** REQUIRED WORK **
Would you restate each entry word for word, omitting the pictures?

** THE RECORDS **
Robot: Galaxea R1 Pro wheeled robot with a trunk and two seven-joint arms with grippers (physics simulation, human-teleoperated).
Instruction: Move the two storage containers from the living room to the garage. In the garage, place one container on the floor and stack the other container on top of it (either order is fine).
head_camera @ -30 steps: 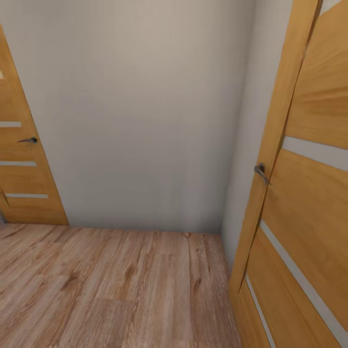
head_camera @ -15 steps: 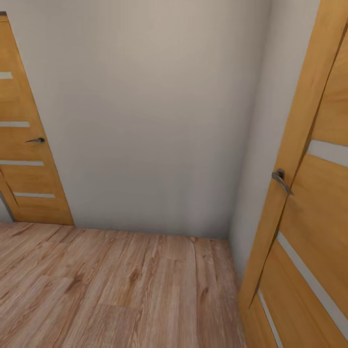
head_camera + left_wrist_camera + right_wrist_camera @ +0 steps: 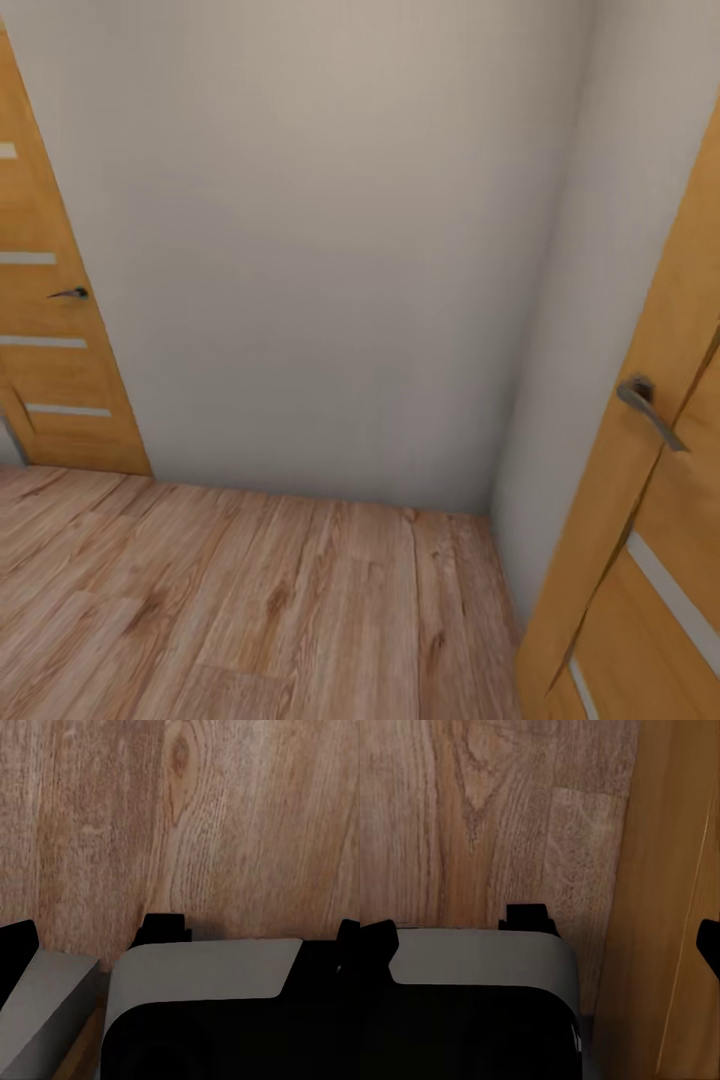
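Observation:
The two storage containers are out of view. I face a plain grey-white wall (image 3: 320,250) in a narrow hallway with a light wood-plank floor (image 3: 250,600). My left gripper (image 3: 182,941) hangs open over the planks, its black fingertips (image 3: 16,945) wide apart with nothing between them. My right gripper (image 3: 544,941) is open too and holds nothing. It points down at the floor, close beside an orange door (image 3: 675,907).
An orange striped door (image 3: 50,350) with a lever handle (image 3: 68,294) stands at the left. A second orange striped door (image 3: 660,560) with a handle (image 3: 650,410) is close on the right. The wall corner (image 3: 500,500) lies ahead on the right. My own grey-black body (image 3: 202,1020) shows below the left wrist.
The whole head view has shifted, so the camera has moved. The right door has slid toward the picture's right edge and the wall takes up more of the view.

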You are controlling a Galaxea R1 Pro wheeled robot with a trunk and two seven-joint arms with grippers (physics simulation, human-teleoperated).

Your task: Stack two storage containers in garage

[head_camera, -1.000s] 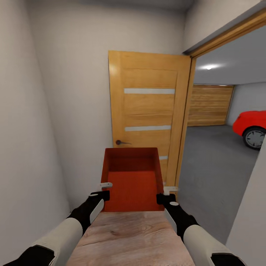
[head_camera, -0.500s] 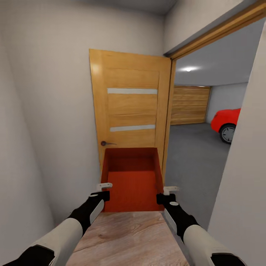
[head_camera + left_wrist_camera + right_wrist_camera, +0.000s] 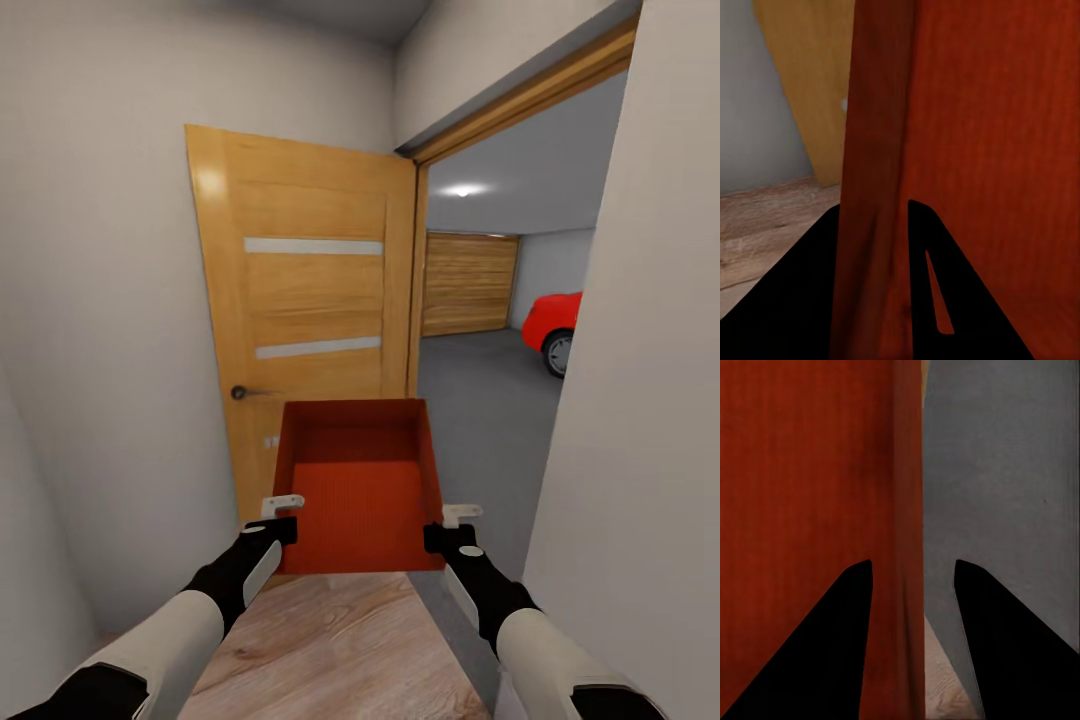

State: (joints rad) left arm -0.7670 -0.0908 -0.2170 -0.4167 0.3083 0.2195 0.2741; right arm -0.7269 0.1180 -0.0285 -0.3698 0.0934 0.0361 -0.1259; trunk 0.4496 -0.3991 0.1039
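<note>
1. Head view: we carry one red-orange storage container [image 3: 358, 486] out in front of us, held up off the ground between our two arms, its open top facing up and its inside bare.
2. Our left tool [image 3: 283, 512] is clamped on the near part of the container's left wall, and our right tool [image 3: 455, 523] is clamped on the near part of its right wall.
3. In the left wrist view, the left tool [image 3: 874, 277] has its two dark fingers [image 3: 795, 300] on either side of the container's red wall [image 3: 982, 150], narrow and gripping it.
4. In the right wrist view, the right tool [image 3: 911, 622] straddles the other red wall [image 3: 810, 472] the same way, one finger [image 3: 1005, 645] on each face.
5. Beyond the container stands an open wooden door [image 3: 300, 310] with two pale strips and a dark handle [image 3: 240, 393].
6. To its right, a wood-framed doorway opens onto the garage [image 3: 490, 300], with a grey concrete floor [image 3: 480, 420], a wooden garage door [image 3: 470, 283] at the back and part of a red car [image 3: 552, 325].
7. Below our arms lies light wood plank flooring [image 3: 330, 640], and a pale wall [image 3: 640, 400] is close on our right.
</note>
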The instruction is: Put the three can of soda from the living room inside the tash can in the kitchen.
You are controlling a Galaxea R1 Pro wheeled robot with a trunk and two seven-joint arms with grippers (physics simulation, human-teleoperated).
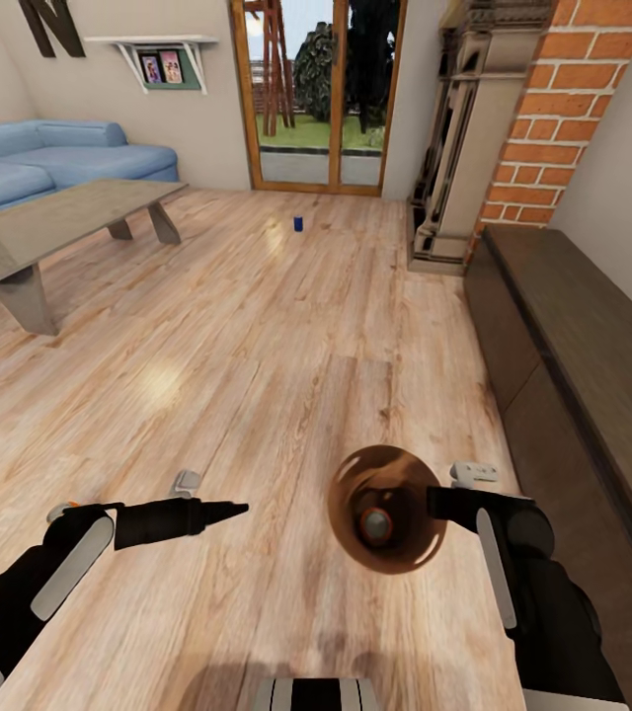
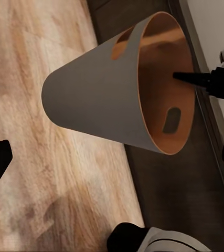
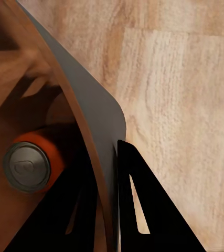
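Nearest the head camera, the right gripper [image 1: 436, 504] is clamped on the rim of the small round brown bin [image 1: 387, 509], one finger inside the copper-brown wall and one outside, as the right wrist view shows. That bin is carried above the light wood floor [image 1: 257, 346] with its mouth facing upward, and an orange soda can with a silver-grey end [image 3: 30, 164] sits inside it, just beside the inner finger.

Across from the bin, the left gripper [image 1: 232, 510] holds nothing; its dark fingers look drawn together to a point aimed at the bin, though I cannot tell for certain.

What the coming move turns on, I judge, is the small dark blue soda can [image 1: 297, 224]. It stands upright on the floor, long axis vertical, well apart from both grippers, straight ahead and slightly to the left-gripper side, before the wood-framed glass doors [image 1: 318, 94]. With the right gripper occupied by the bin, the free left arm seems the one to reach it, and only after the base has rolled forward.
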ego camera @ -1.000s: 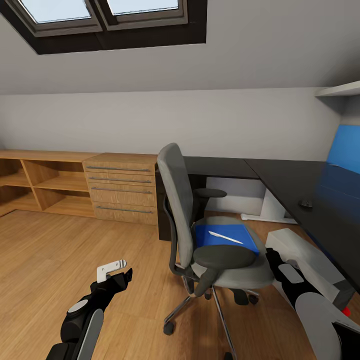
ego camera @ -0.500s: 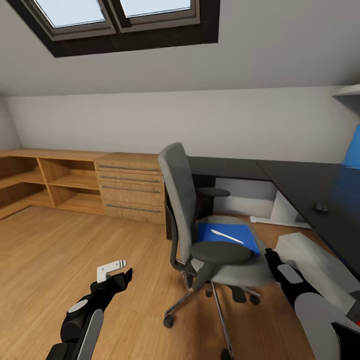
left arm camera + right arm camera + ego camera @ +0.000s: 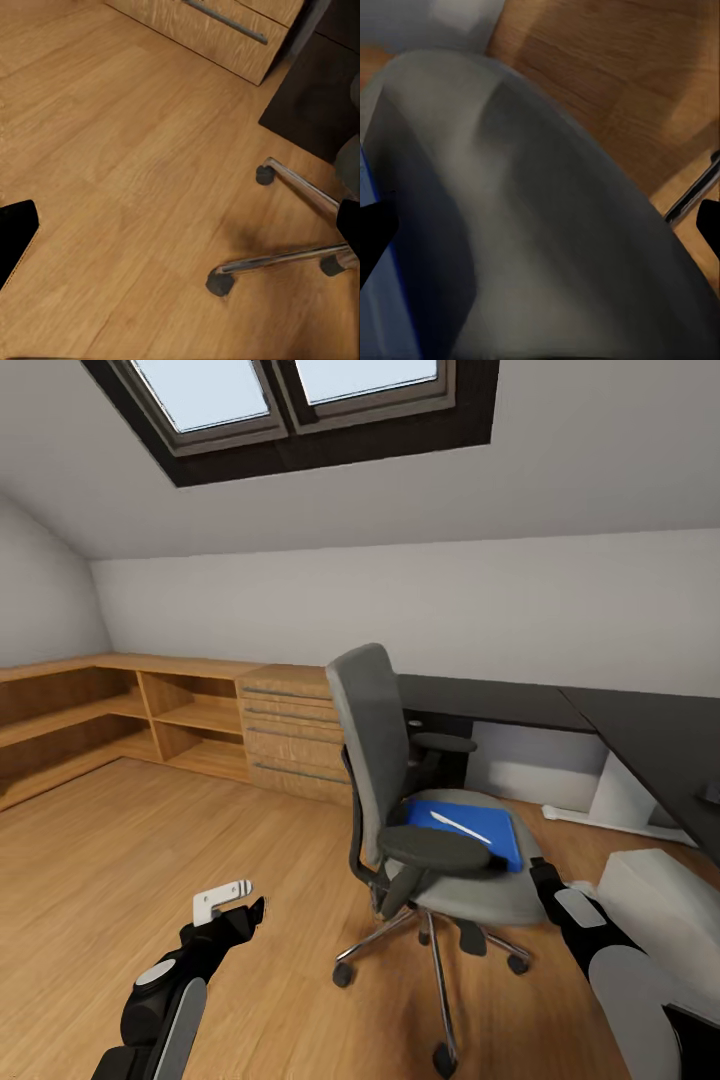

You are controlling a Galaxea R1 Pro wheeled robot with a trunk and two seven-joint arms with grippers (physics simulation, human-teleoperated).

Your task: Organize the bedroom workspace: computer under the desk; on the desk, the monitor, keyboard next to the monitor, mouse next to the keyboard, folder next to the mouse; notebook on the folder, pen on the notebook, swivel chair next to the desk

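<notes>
While the folder point(image 3: 468, 830) is lying on the swivel chair point(image 3: 430, 810) seat with the pen point(image 3: 460, 828) across it, the robot is nearing with the right gripper point(image 3: 545, 880), jaws spread, and should be sliding under the folder's near edge, keeping it level.

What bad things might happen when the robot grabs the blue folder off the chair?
The pen lies loose on the folder, so it may roll off if the folder tilts. The swivel chair stands on casters; a push from the right gripper, close to the seat edge, might roll it away.
</notes>
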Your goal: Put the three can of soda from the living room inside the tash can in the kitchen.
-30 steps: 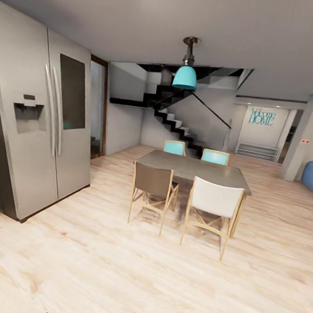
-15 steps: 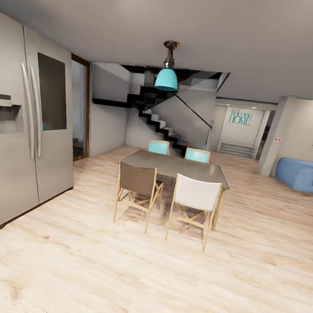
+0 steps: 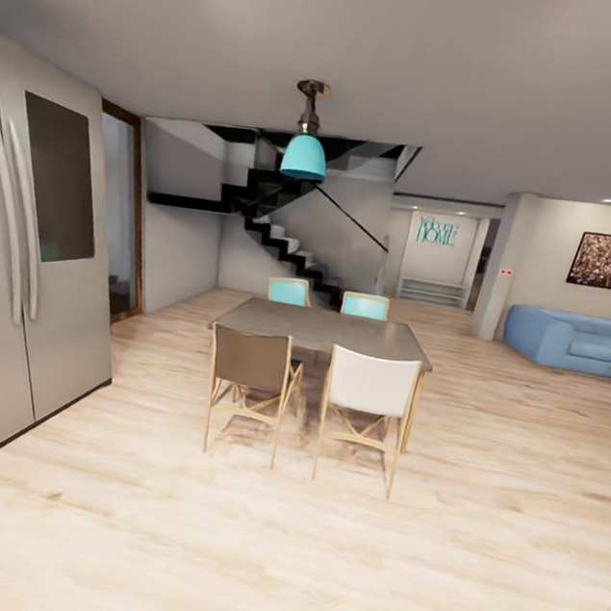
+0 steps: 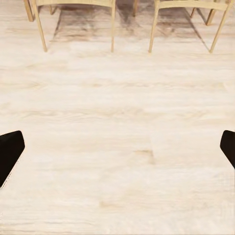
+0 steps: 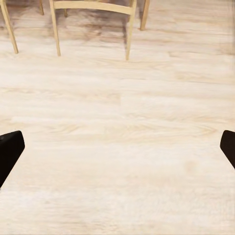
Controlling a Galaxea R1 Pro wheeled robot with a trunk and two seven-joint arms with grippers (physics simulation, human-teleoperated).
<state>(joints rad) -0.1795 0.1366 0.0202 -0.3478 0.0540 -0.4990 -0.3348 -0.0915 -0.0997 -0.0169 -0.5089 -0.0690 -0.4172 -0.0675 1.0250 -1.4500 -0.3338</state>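
Observation:
The cans of soda and the tash can are out of view. In the left wrist view my left gripper [image 4: 119,149] is open, its dark fingertips [image 4: 10,152] far apart over bare wood floor with nothing between them. My right gripper [image 5: 119,149] is open in the same way, its fingertips [image 5: 9,149] at the frame's sides above the floor. The kitchen's steel fridge [image 3: 18,275] stands at the left of the head view. The living room's blue sofa [image 3: 577,341] lies far off at the right.
A grey dining table [image 3: 322,329] with several chairs [image 3: 363,391] stands ahead in the middle, under a teal lamp [image 3: 304,155]. Black stairs [image 3: 286,240] rise behind it. Open wood floor [image 3: 503,489] stretches rightward to the sofa past a pillar [image 3: 496,264].
The whole head view has swung right: the fridge slid toward the left edge, and the sofa and a wall picture came into view. Nothing in the room itself moved.

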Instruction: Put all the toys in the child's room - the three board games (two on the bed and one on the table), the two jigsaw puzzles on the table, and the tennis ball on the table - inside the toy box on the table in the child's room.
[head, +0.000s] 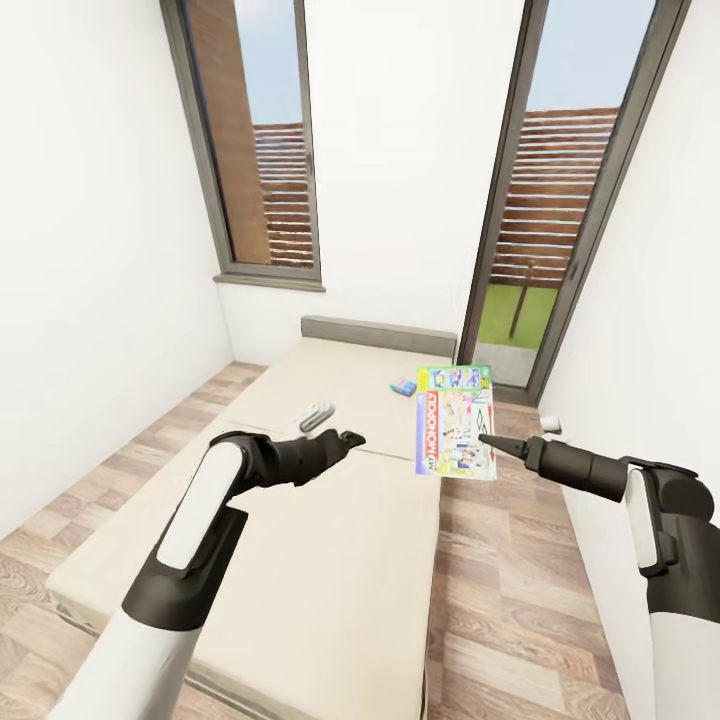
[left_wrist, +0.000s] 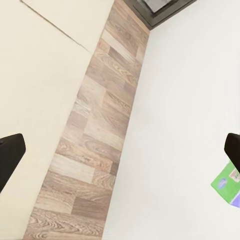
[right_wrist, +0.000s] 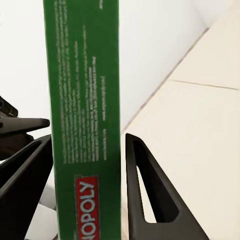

** ANSWER TO THE PROBLEM **
Robot: Galaxea R1 Pro wheeled robot with a trunk and two seven-joint arms with grippers (physics simulation, human-teleoperated).
Instruction: Move the two storage containers from the living room to the garage. In the garage, place one container on the floor and stack the other container on top of it (either order is fine).
head_camera @ -30 steps: 
head_camera @ -15 steps: 
head_camera + left_wrist_camera + right_wrist_camera @ +0 steps: 
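Observation:
The two storage containers are out of view. I face a plain grey-white wall (image 3: 320,250) in a narrow hallway with a light wood-plank floor (image 3: 250,600). My left gripper (image 3: 182,941) hangs open over the planks, its black fingertips (image 3: 16,945) wide apart with nothing between them. My right gripper (image 3: 544,941) is open too and holds nothing. It points down at the floor, close beside an orange door (image 3: 675,907).
An orange striped door (image 3: 50,350) with a lever handle (image 3: 68,294) stands at the left. A second orange striped door (image 3: 660,560) with a handle (image 3: 650,410) is close on the right. The wall corner (image 3: 500,500) lies ahead on the right. My own grey-black body (image 3: 202,1020) shows below the left wrist.
The whole head view has shifted, so the camera has moved. The right door has slid toward the picture's right edge and the wall takes up more of the view.
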
You are controlling a Galaxea R1 Pro wheeled robot with a trunk and two seven-joint arms with grippers (physics simulation, human-teleoperated).

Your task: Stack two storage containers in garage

[head_camera, -1.000s] 
[head_camera, -0.500s] 
[head_camera + left_wrist_camera + right_wrist_camera, +0.000s] 

State: (joints rad) left arm -0.7670 -0.0908 -0.2170 -0.4167 0.3083 0.2195 0.2741; right arm -0.7269 0.1180 -0.0285 -0.3698 0.0934 0.0361 -0.1259; trunk 0.4496 -0.3991 0.1039
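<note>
1. Head view: we carry one red-orange storage container [image 3: 358, 486] out in front of us, held up off the ground between our two arms, its open top facing up and its inside bare.
2. Our left tool [image 3: 283, 512] is clamped on the near part of the container's left wall, and our right tool [image 3: 455, 523] is clamped on the near part of its right wall.
3. In the left wrist view, the left tool [image 3: 874, 277] has its two dark fingers [image 3: 795, 300] on either side of the container's red wall [image 3: 982, 150], narrow and gripping it.
4. In the right wrist view, the right tool [image 3: 911, 622] straddles the other red wall [image 3: 810, 472] the same way, one finger [image 3: 1005, 645] on each face.
5. Beyond the container stands an open wooden door [image 3: 300, 310] with two pale strips and a dark handle [image 3: 240, 393].
6. To its right, a wood-framed doorway opens onto the garage [image 3: 490, 300], with a grey concrete floor [image 3: 480, 420], a wooden garage door [image 3: 470, 283] at the back and part of a red car [image 3: 552, 325].
7. Below our arms lies light wood plank flooring [image 3: 330, 640], and a pale wall [image 3: 640, 400] is close on our right.
</note>
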The instruction is: Put the three can of soda from the living room inside the tash can in the kitchen.
You are controlling a Galaxea R1 Pro wheeled robot with a trunk and two seven-joint arms with grippers (physics simulation, human-teleoperated).
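Nearest the head camera, the right gripper [image 1: 436, 504] is clamped on the rim of the small round brown bin [image 1: 387, 509], one finger inside the copper-brown wall and one outside, as the right wrist view shows. That bin is carried above the light wood floor [image 1: 257, 346] with its mouth facing upward, and an orange soda can with a silver-grey end [image 3: 30, 164] sits inside it, just beside the inner finger.

Across from the bin, the left gripper [image 1: 232, 510] holds nothing; its dark fingers look drawn together to a point aimed at the bin, though I cannot tell for certain.

What the coming move turns on, I judge, is the small dark blue soda can [image 1: 297, 224]. It stands upright on the floor, long axis vertical, well apart from both grippers, straight ahead and slightly to the left-gripper side, before the wood-framed glass doors [image 1: 318, 94]. With the right gripper occupied by the bin, the free left arm seems the one to reach it, and only after the base has rolled forward.
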ego camera @ -1.000s: 
ego camera @ -0.500s: 
left arm camera + right arm camera + ego camera @ +0.000s: 

You are controlling a Galaxea R1 Pro wheeled robot with a trunk and two seven-joint arms with grippers (physics simulation, human-teleoperated).

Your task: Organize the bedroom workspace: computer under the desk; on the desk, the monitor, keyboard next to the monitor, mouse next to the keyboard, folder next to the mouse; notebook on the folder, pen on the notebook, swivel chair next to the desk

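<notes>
While the folder point(image 3: 468, 830) is lying on the swivel chair point(image 3: 430, 810) seat with the pen point(image 3: 460, 828) across it, the robot is nearing with the right gripper point(image 3: 545, 880), jaws spread, and should be sliding under the folder's near edge, keeping it level.

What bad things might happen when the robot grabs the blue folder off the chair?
The pen lies loose on the folder, so it may roll off if the folder tilts. The swivel chair stands on casters; a push from the right gripper, close to the seat edge, might roll it away.
</notes>
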Your goal: Put the three can of soda from the living room inside the tash can in the kitchen.
-30 steps: 
-15 steps: 
+0 steps: 
+0 steps: 
+0 steps: 
Controlling a Galaxea R1 Pro wheeled robot with a trunk and two seven-joint arms with grippers (physics simulation, human-teleoperated).
<state>(joints rad) -0.1795 0.1366 0.0202 -0.3478 0.0540 -0.4990 -0.3348 -0.0915 -0.0997 -0.0169 -0.5089 -0.0690 -0.4172 -0.0675 1.0250 -1.4500 -0.3338</state>
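Observation:
The cans of soda and the tash can are out of view. In the left wrist view my left gripper [image 4: 119,149] is open, its dark fingertips [image 4: 10,152] far apart over bare wood floor with nothing between them. My right gripper [image 5: 119,149] is open in the same way, its fingertips [image 5: 9,149] at the frame's sides above the floor. The kitchen's steel fridge [image 3: 18,275] stands at the left of the head view. The living room's blue sofa [image 3: 577,341] lies far off at the right.
A grey dining table [image 3: 322,329] with several chairs [image 3: 363,391] stands ahead in the middle, under a teal lamp [image 3: 304,155]. Black stairs [image 3: 286,240] rise behind it. Open wood floor [image 3: 503,489] stretches rightward to the sofa past a pillar [image 3: 496,264].
The whole head view has swung right: the fridge slid toward the left edge, and the sofa and a wall picture came into view. Nothing in the room itself moved.
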
Instruction: Put all the toys in the child's room - the three board games (two on the bed and one on the table), the two jigsaw puzzles on the table, and the tennis ball on the table - inside the toy box on the table in the child's room.
[head, +0.000s] 
[left_wrist, +0.000s] 
[right_wrist, +0.000s] 

Nothing else goes in the answer.